For a team so prodigious when it comes to hitting home runs, the White Sox are trying to perfect the diminishing art of "small ball."
Manager Ozzie Guillen insists upon it.
Joe Crede's game-winning sacrifice fly in the 10th inning to eke out a 4-3 victory over the Toronto Blue Jays in the first game of Saturday's doubleheader. It marked the sixth victory in the Sox's final at-bat this season, all six coming at U.S. Cellular Field.
The Sox tried to rely on the long ball in the second game, getting a Juan Uribe two-run homer in the third inning and a Miguel Olivo three-run homer in the fourth, but their pitching failed them miserably.
Toronto salvaged a split by pummeling starter Dan Wright and five relievers for a season-high 18 hits in a 10-6 victory in front of 22,072 fans.
"We can't rely on hitting home runs, because [almost] every time we hit a home run, there is nobody on base," said Guillen, whose team leads the American League with 35 homers. "[Small ball] is the game I like to play. I am going to pick my spots and use the [right guy] to do the job.
"Right now, I don't think we are there yet as far as moving the guys over. We have got to get better. And we have to do better getting the guys in from third base with less than two outs. We're working on it."

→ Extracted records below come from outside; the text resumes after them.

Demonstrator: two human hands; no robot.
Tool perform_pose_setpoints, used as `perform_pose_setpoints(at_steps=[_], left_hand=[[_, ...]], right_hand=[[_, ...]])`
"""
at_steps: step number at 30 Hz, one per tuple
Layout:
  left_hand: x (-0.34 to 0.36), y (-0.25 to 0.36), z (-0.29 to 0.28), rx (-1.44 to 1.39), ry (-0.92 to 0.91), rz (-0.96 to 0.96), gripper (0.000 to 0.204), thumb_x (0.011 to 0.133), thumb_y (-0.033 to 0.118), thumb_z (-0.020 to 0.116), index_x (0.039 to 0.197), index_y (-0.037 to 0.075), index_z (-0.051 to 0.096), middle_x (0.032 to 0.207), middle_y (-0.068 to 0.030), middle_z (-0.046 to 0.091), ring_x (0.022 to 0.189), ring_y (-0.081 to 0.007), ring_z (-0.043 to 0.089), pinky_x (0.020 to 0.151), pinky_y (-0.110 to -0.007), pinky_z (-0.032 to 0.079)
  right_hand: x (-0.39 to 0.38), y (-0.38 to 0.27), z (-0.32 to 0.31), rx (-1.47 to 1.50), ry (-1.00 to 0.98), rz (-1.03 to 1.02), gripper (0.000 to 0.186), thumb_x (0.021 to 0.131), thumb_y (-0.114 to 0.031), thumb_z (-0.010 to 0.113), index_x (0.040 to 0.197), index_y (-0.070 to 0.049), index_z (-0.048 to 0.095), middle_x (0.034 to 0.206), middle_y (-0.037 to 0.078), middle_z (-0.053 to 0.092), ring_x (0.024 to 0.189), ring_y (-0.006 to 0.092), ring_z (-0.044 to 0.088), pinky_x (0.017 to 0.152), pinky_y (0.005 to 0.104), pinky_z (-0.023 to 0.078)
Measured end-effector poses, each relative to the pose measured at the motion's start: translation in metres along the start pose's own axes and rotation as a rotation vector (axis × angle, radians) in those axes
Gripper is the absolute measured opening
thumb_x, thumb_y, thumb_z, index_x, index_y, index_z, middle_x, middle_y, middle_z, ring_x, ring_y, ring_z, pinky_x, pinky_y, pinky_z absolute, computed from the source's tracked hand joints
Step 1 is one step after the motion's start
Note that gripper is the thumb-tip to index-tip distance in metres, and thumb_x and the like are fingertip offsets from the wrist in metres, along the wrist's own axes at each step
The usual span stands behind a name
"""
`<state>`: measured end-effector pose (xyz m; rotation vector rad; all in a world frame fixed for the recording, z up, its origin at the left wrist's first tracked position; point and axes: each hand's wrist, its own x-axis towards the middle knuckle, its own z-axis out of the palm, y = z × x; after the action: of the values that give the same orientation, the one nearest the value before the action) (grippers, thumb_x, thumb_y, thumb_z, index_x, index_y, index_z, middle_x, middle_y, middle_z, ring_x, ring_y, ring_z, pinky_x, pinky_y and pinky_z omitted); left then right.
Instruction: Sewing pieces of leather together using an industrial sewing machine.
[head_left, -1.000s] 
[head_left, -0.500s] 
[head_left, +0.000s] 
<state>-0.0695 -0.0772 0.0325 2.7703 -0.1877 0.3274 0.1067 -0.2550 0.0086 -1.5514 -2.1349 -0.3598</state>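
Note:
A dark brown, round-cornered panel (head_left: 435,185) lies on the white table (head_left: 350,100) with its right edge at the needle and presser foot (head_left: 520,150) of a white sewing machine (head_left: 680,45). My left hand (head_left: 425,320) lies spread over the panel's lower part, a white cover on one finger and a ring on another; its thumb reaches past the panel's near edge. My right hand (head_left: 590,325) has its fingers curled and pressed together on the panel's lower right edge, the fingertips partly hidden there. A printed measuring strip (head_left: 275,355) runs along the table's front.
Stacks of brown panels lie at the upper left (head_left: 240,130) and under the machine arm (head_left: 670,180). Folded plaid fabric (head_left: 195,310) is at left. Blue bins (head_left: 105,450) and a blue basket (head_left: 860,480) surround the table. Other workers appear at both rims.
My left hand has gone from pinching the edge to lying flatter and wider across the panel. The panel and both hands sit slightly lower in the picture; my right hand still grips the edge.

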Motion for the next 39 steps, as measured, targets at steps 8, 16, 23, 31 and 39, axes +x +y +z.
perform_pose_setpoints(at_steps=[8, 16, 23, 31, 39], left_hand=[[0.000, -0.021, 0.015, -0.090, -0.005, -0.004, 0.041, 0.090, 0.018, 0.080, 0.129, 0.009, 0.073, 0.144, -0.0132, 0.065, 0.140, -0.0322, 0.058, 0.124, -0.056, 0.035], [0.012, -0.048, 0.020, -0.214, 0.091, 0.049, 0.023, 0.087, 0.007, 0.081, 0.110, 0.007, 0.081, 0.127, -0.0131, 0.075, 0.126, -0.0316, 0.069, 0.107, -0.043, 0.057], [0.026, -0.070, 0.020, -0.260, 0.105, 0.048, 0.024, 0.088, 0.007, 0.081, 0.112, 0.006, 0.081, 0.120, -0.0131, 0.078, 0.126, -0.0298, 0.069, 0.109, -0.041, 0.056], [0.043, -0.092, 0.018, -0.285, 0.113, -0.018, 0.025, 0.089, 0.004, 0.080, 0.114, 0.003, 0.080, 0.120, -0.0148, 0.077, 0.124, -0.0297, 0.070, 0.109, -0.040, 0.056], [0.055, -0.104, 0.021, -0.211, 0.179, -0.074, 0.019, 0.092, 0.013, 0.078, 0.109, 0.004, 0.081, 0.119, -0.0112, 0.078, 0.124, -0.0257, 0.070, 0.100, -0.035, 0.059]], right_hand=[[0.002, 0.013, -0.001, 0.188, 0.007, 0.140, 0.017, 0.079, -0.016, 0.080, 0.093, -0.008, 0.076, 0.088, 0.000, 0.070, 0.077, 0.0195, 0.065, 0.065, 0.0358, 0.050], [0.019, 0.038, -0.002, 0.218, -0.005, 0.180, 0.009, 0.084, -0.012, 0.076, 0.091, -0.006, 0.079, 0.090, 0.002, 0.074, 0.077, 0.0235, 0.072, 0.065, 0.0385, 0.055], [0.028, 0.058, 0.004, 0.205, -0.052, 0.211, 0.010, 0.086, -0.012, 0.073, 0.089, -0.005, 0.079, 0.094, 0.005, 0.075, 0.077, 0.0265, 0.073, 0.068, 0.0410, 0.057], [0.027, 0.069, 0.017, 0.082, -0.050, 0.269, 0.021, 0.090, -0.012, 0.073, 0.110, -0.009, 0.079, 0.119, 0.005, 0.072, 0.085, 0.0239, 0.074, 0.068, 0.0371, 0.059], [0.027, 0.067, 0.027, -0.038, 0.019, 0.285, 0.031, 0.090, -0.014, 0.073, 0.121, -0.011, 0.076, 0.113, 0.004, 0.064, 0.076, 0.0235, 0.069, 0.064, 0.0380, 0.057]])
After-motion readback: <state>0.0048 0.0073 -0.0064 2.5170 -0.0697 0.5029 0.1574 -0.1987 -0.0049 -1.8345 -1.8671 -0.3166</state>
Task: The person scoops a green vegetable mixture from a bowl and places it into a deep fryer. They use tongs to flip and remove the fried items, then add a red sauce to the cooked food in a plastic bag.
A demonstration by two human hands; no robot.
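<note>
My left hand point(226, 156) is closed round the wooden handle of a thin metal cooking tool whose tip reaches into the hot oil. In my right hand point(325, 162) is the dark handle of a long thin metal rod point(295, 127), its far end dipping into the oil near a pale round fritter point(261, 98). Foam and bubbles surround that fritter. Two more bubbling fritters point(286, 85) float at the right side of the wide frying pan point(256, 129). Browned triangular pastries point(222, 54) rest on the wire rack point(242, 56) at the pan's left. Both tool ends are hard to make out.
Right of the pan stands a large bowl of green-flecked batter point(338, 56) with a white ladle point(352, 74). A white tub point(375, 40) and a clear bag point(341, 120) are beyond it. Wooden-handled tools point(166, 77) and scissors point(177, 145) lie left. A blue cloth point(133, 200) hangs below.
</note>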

Toronto snapped a six-game losing streak against the Sox as left fielder Frank Catalanotto set a franchise record with six hits (five singles and a double) and Eric Hinske hit his third home run of the season in the second inning.
Wright (0-4) lasted just three-plus innings, allowing six runs on nine hits and walking three. Starter Ted Lilly (2-2) earned the victory for the Blue Jays.
After the game, Guillen announced that Wright will be sent down and catcher Jamie Wright will be called up. Wright isn't needed to start for a couple weeks and can get some work at Triple-A Charlotte, Guillen said.
"Obviously it's a disappointment. It's baseball. You deal with it and go on," Wright said.
Fortune smiled more favorably on Sox pitcher Shingo Takatsu, who pitched a scoreless 10th inning of relief to earn his first major-league victory in Game 1. The all-time saves leader in Japan received the traditional beer shower from his White Sox teammates in the locker room between games.
Starters Roy Halladay (7 innings, 4 hits, 3 runs) of Toronto and the Sox's Mark Buehrle engaged in their expected pitchers' duel until the final innings.
"Halladay threw the ball well, so did Buehrle," Guillen said. "We haven't scored many runs when [Buehrle] is pitching. He kept us in the game. In the last inning, we played more White Sox baseball, I guess."
The Sox's 10th inning started with Magglio Ordonez singling off loser Justin Speier (1-3). Frank Thomas drew a walk before Ross Gload sacrificed the runners to second and third. Paul Konerko was walked intentionally to load the bases before Crede hit a fly ball to shallow right field. Ordonez barely slid under the tag of catcher Kevin Cash on the throw to home plate.
The Blue Jays took a 1-0 lead with a two-out rally in the second inning. Cash singled and Orlando Hudson doubled him home.
The Sox tied the game 1-1 in the third inning when Willie Harris laid down a squeeze bunt to score Timo Perez from third. Perez had opened the inning with a double down the right-field line. Sandy Alomar sacrificed Perez to third before Harris came through with the squeeze play.
Crede gave the Sox a 3-2 lead in the fifth inning. Konerko drew a leadoff walk. Crede followed with a 423-foot drive into the left-field bleachers. His fourth homer of the season came on a 1-1 pitch.